Waterfalls on other planets are more geometrical than on messy Earth. Small square fish jump up this waterfall. It makes your heart beat fast (but in a predictable and uniform way) to see it.
Well, he is not really an alien; he is just a little Russian man on my way to work who always sits out on his walker thing at SEVEN AYE EM, I do not know why. This picture makes him look like he is in a little cage. I never say anything to him but I like him. He should not put his tail feathers so close to the fence, though.










23 July 2009

you people scare me.

first off, someone totally blew my spot this morning. well, actually two people. first, my bike parking spot, located conveniently--for me--in the front window of a closed tienda, where some dude was palping a bundle of sticks and causing the air to shriek with furious tobacco, thinking that the concrete whatever was more than 30 feet from the door as washington state law demands and actually a place to park his trousers rather than MY BIKE PARKING SPOT! ach. THEN some other person was sitting in MY coffee-drinking spot, the one right by the window where i can view all the patrons and cover the exit quickly in case of any emergent need like scary people or zombie attacks and where i am closer to invisible than further into the coffee store. then BOTH had the nerve to quickly vacate said spots and head off to god-knows-where on whatever unimportant business freshly mobile people attend to and i had to ponder the ethics of whether to 1) move into said freshly vacated spots--easy for the bike cos THAT'S WHERE MY BIKE GOES!!!!--or 2) sit and pretend i'm not as neurotic as i really am and that having my spot blown doesn't really ruin my day and for reasons more correctly identified as laziness and sloth, for my coffee-drinking and my strawberry-cupcake-eating and reading "good poems" and pretending to "write good poems" i chose to stay put and hope--for hope is all the recourse i was allowed as my temporary spot had no clear sightline to the door--no one saw me and no zombies chose today for their attacks on clumsy ballard. and that was all before 9 am. sheesh. good thing i have tomorrow off so i can recover. think ima go for a hike and hope i don't meet anyone.

22 July 2009

upcoming topics

Why I hate parties.

Why I hate dating.

Why I don't like talking on the telephone.
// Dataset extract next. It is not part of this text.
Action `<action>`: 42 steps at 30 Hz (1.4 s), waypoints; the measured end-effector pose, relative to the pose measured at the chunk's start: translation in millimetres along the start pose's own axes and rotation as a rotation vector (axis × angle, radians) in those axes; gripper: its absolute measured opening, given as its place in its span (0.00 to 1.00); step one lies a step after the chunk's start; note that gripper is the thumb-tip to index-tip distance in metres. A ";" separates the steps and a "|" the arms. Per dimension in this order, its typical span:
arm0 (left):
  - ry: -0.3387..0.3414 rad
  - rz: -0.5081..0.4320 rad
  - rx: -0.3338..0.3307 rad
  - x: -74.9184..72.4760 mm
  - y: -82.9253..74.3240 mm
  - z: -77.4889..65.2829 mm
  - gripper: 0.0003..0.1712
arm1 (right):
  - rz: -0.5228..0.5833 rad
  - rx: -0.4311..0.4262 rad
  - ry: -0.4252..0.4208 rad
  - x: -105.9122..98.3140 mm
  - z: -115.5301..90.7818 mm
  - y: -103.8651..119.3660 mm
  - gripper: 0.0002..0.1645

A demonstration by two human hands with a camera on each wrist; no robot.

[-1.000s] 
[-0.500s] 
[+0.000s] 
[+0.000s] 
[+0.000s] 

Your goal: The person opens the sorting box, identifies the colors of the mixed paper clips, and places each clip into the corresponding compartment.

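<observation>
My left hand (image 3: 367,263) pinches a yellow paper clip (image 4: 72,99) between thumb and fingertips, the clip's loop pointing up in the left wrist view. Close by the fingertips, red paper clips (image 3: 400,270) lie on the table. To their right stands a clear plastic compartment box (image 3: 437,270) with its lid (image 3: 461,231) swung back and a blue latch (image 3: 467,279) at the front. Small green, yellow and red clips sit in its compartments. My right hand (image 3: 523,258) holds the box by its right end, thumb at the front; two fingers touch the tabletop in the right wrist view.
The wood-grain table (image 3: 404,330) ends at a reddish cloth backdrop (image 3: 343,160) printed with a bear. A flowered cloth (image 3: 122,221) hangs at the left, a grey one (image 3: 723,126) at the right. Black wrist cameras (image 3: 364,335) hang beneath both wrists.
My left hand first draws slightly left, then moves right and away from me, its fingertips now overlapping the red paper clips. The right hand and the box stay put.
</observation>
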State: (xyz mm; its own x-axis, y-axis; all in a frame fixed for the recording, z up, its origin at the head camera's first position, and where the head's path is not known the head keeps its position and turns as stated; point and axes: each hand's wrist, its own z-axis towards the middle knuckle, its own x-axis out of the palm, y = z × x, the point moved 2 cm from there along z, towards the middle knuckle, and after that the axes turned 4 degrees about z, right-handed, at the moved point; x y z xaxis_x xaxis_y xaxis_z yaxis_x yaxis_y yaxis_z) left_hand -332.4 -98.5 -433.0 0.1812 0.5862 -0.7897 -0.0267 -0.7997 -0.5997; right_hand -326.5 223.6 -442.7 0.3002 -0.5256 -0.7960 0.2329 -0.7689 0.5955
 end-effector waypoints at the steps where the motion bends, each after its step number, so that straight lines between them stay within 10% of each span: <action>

Why I don't know how to dance.

Why it is fun to go to movies by oneself and leave in the middle if they are boring.

Why I don't want you to buy me presents hardly ever unless I am having an emergency but probably not even then.

Why I like to look at pictures of people I know as babies, but don't want to look at pictures of their babies.

Why their babies don't want to look at pictures of me (still researching this baffling one).

Ways to get out of answering the question "how are you" if you don't want to answer it.

Plaids and florals: how to combine them for maximum effect in clothing (and under the radar on most work dresscodes!)

21 July 2009

Go away

We will tell you when the hut/clubhouse is done and the flattened tin can roof put on it. What is that smell?